(1) Steam Methane Reforming (SMR)
Steam reforming is the endothermic conversion of methane and steam into H₂ and CO.
The chemical reaction is:
CH₄ + H₂O + heat → CO + 3H₂
The heat required for the reaction is supplied by the combustion of methane. The process takes place at 700–850 °C, producing CO and H₂, with CO accounting for approximately 12% of the total product. CO is further converted into CO₂ and H₂ through the water‑gas shift reaction, as shown in the chemical equation.
(2) Partial Oxidation (POX)
Hydrogen production via partial oxidation of natural gas involves the partial combustion of methane with oxygen to release CO and H₂.
The chemical reaction is:
CH₄ + 1/2O₂ → CO + 2H₂ + heat
This process is exothermic and requires careful design. The reactor does not need an external heat source, and the outlet temperature can reach 950–1100 °C. The CO produced is further converted into H₂ through the water‑gas shift reaction. Hydrogen from the autothermal reforming process requires purification, which significantly increases the cost of hydrogen production.
Table 3-2 compares the advantages and disadvantages of the above three hydrogen production methods.
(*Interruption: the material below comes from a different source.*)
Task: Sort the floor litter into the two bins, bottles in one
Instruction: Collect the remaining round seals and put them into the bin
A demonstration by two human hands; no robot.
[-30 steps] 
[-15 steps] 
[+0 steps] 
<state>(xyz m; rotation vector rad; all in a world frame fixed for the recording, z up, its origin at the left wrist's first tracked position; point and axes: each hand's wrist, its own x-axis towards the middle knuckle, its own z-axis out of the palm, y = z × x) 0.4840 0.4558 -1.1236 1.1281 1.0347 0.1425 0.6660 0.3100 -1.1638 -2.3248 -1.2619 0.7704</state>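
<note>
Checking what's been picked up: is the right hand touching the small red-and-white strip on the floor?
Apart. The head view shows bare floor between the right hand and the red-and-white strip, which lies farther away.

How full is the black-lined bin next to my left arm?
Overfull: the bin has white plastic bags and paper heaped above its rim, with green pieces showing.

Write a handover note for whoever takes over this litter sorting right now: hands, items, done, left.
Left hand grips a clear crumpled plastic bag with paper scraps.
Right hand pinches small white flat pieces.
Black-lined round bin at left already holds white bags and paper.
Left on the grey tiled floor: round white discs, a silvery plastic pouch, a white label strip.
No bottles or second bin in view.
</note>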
| Hydrogen Production Technology | Advantages | Disadvantages |
| Steam Methane Reforming | Most widely applied; no oxygen required; suitable process temperature; favorable H₂/CO ratio for hydrogen production | Usually requires excessive steam; high capital investment in equipment; high energy demand |
| Autothermal Reforming | Low energy requirement; lower process temperature than partial oxidation; H₂/CO ratio easily adjusted by CH₄/O₂ ratio | Limited commercial application; usually requires oxygen |
| Partial Oxidation | Direct desulfurization of feedstock; no steam required; natural low H₂/CO ratio beneficial for applications with ratio < 20 | Natural low H₂/CO ratio unfavorable for applications requiring ratio > 20; very high operating temperature; usually requires oxygen |